Ros : “lebih baik mundur saja, dari pada kau berjuang sendirian, dari pada kau membuang waktu terlalu banyak untuk sesuatu yang jelas-jelas tidak ingin denganmu. Mungkin, lebih baik meninggalkan dari pada kau menjadi labil dan pada akhirnya …. Kau tau sendirilah”.
          Sudah setengah tahun sejak terakhir kali bertemu Isa secara langsung. Selebihnya hanya dunia maya yang mempertemukanku dengan foto dan aktifitas barunya. Kami mengambil janji untuk bertemu di salah satu kedai kopi langgananku jam 9 malam setibanya aku di kota Isa.
          Pertemuan itu sederhana sekali, kami berdua duduk berhadapan dengan segelas coklat panas dan secangkir green tea dan beberapa batang rokok yang tinggal putungnya di asbak. Tak ada yang istimewa, mendengar nama “Arya” pun tidak. Sampai aku dengan berhati-hati mengangkat nama itu menjadi topik pembicaraan.
Aku : “masih ingat saat kamu lapar malam hari gara-gara siangnya kita makan sampai kenyang dan tertidur pulas. Bangun tengah malam dan seketika itu pula kita merasa lapar sekali. Masih ingat? Apalagi seseorang yang bersedia mengantarkan makanan di jam-jam bodoh itu. Cowok itu! Akh, siapa namanya aku lupa.. Ari….a? ya, Arya.
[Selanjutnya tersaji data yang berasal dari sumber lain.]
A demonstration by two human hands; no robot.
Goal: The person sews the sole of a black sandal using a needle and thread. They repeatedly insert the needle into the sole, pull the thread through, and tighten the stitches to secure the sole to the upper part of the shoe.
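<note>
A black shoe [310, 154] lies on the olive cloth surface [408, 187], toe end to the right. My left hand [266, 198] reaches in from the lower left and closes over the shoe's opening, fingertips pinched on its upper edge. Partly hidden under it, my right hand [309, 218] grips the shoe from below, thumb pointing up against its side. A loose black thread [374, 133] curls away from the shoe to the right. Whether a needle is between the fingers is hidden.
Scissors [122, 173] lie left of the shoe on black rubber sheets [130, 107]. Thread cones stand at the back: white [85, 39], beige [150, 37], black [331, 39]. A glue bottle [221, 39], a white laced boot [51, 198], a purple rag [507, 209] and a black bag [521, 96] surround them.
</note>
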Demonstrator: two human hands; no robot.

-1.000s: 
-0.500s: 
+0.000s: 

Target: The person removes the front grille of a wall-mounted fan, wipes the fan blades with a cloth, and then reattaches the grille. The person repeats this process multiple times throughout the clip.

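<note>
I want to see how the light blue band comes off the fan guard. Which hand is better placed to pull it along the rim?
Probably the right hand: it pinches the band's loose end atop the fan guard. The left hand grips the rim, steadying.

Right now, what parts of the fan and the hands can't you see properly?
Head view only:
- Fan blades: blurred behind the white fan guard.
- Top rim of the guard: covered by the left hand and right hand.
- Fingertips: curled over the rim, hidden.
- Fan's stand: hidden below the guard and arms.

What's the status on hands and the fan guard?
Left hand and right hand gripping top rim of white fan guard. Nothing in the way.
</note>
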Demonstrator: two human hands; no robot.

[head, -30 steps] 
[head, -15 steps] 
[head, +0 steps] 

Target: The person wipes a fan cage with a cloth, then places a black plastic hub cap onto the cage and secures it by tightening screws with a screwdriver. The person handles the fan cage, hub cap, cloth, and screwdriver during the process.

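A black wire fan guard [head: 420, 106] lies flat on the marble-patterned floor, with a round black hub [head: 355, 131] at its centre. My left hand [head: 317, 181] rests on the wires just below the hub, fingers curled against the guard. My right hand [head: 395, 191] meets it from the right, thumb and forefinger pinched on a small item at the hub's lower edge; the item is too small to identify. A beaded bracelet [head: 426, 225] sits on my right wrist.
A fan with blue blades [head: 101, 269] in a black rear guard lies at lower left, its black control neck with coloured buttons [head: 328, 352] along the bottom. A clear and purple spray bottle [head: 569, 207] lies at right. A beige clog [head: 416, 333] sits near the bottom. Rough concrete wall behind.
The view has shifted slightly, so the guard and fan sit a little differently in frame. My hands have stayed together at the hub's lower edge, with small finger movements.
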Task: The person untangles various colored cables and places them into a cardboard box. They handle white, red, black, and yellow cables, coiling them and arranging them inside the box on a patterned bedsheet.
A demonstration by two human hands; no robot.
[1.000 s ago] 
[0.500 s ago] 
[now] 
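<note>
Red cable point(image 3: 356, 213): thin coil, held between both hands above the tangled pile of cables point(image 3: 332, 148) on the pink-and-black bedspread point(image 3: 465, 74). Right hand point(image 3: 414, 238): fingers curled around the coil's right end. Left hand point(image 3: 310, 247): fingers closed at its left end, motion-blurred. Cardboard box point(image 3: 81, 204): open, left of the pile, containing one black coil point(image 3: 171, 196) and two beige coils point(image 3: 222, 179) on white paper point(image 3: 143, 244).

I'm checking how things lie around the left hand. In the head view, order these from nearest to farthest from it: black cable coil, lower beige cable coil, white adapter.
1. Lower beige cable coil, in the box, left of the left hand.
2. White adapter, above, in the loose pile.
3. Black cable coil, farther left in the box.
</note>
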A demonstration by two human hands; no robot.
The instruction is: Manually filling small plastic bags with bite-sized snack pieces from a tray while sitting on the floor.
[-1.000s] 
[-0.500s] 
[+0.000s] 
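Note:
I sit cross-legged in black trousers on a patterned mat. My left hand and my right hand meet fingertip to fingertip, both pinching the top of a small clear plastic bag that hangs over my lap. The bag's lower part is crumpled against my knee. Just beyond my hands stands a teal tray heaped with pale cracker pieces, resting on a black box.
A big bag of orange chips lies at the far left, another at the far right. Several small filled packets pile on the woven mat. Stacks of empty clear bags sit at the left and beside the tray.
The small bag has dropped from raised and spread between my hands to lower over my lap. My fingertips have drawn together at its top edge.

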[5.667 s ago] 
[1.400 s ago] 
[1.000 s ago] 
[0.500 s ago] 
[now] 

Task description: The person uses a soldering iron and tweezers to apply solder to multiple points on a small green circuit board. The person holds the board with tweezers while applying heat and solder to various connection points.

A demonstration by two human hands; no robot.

Gimana kabarnya ya?”.
Isa : “aku masih memperjuangkannya mati-matian, teman-teman dekatku saja merasa bahwa aku seorang wirausahawan yang tangguh hanya karna aku berjuang sendirian. Aku masih belum bisa melepaskan bayangannya, aih,,, senyumnya manis sekali,,, sangatttt manis,,,”.
Aku : “Lalu?”.
Isa : “Wanita selalu butuh kepastian. Aku mengajaknya keluar untuk makan bersama di sebuah restoran padang. Saat kesempatan untuk memandang matanya kudapatkan. Aku keluarkan saja yang ada di hati dan pikiranku?”.
Aku : “dan dia bagaimana menanggapinya?”.
Isa : “tak berani menatap mataku, wallpapernya saja seorang wanita yang lebih sempurna dibanding aku. Saat itu juga aku sadar, Arya bukan lelaki yang patut diperjuangkan. Ia masih labil dan menang sendiri. Masih terlalu muda untuk terinkat dengan perempuan yang lebih tua darinya. Ya sudahlah …. Kulepaskan saja, toh aku yakin bahwa aku benar-benar pernah melekat dihatinya dan itu masih membekas. Mungkin mantraku akan lepas saat dia mengucapkan ijab qabul nanti”.
Aku : “ijab qabul? Gila, dengan yang mana lagi?”.
Isa : “mana aku tahu, yang penting aku sudah ikhlas. Aku tidak terbiasa menggantungkan diri, apalagi pada angin. Angin yang dirupakan sesosok manusia”.
Aku : “Kau gila!!! Dulu kau memujanya hingga lupa daratan, hingga telingaku bernanah mendengarnya. Sekarang bahkan kau terlihat jijik menyebut namanya? Sudah kuduga, hanya satu lelaki yang setia di dunia ini. Ayah.”
Isa : “bahkan semisal ayahku seorang pelaku KDRT, penjudi, main perempuan dan hal buruk lainnya. Apakah masih ada seorang lelaki yang setia kepadaku?”
Aku: “aku tak bisa menjawab, dan aku juga tidak mampu menulis lagi. Ini kenangan terakhir untukmu”.